*WORK REQUEST*.
The reply should consist of the full listing, repeated word for word.

*RECORDS FOR THIS TASK*.
--------------------------------
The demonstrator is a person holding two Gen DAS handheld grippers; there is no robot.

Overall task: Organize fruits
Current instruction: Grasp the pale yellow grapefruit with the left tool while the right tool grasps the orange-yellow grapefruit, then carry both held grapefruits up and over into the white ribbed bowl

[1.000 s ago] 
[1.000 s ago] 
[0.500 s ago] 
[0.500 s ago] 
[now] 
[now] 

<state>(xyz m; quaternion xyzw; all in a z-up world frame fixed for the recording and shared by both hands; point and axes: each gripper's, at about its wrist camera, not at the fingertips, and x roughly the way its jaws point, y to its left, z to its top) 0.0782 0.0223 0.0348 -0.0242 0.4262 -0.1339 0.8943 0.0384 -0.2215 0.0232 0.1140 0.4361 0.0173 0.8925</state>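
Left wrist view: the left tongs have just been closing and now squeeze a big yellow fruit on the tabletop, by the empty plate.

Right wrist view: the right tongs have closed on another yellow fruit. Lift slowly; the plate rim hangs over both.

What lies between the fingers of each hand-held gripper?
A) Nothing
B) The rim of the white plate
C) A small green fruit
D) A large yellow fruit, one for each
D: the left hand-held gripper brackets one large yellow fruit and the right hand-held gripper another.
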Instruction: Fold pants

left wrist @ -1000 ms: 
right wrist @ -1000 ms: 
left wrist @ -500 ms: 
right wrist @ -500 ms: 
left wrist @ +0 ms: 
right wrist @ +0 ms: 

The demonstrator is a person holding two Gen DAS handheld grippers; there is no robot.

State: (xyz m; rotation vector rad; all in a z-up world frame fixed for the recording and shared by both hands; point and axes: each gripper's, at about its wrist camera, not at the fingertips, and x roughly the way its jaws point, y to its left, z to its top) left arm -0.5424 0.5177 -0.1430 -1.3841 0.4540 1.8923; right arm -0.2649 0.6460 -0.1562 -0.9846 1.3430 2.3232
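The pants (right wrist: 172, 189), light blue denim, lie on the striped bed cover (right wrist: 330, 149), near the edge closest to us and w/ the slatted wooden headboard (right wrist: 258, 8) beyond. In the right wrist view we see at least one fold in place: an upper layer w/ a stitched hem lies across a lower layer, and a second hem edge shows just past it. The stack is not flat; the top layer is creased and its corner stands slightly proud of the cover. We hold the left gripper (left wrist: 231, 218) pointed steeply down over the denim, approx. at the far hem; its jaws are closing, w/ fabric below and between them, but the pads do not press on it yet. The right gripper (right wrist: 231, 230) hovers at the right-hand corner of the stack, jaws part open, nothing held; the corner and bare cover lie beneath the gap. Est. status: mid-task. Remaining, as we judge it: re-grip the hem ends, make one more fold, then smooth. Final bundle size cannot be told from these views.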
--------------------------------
*ANSWER TO THIS EXERCISE*.
The demonstrator is a person holding two Gen DAS handheld grippers; there is no robot.

Overall task: Organize fruits
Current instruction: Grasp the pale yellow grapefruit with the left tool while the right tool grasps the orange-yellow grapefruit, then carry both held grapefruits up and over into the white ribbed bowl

[1.000 s ago] 
[1.000 s ago] 
[0.500 s ago] 
[0.500 s ago] 
[now] 
[now] 

<state>(xyz m; quaternion xyzw; all in a z-up world frame fixed for the recording and shared by both hands; point and axes: each gripper's, at about its wrist camera, not at the fingertips, and x roughly the way its jaws point, y to its left, z to its top) 0.0782 0.0223 0.0348 -0.0242 0.4262 -0.1339 0.8943 0.0384 -0.2215 0.0232 0.1140 0.4361 0.0173 0.8925</state>
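Left wrist view: the left tongs have just been closing and now squeeze a big yellow fruit on the tabletop, by the empty plate.

Right wrist view: the right tongs have closed on another yellow fruit. Lift slowly; the plate rim hangs over both.

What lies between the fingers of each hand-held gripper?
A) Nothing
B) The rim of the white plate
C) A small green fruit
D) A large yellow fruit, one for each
D: the left hand-held gripper brackets one large yellow fruit and the right hand-held gripper another.
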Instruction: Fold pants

left wrist @ -1000 ms: 
right wrist @ -1000 ms: 
left wrist @ -500 ms: 
right wrist @ -500 ms: 
left wrist @ +0 ms: 
right wrist @ +0 ms: 

The demonstrator is a person holding two Gen DAS handheld grippers; there is no robot.

State: (xyz m; rotation vector rad; all in a z-up world frame fixed for the recording and shared by both hands; point and axes: each gripper's, at about its wrist camera, not at the fingertips, and x roughly the way its jaws point, y to its left, z to its top) left arm -0.5424 0.5177 -0.1430 -1.3841 0.4540 1.8923; right arm -0.2649 0.6460 -0.1562 -0.9846 1.3430 2.3232
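The pants (right wrist: 172, 189), light blue denim, lie on the striped bed cover (right wrist: 330, 149), near the edge closest to us and w/ the slatted wooden headboard (right wrist: 258, 8) beyond. In the right wrist view we see at least one fold in place: an upper layer w/ a stitched hem lies across a lower layer, and a second hem edge shows just past it. The stack is not flat; the top layer is creased and its corner stands slightly proud of the cover. We hold the left gripper (left wrist: 231, 218) pointed steeply down over the denim, approx. at the far hem; its jaws are closing, w/ fabric below and between them, but the pads do not press on it yet. The right gripper (right wrist: 231, 230) hovers at the right-hand corner of the stack, jaws part open, nothing held; the corner and bare cover lie beneath the gap. Est. status: mid-task. Remaining, as we judge it: re-grip the hem ends, make one more fold, then smooth. Final bundle size cannot be told from these views.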

Besides the given answer, there is nothing more to add.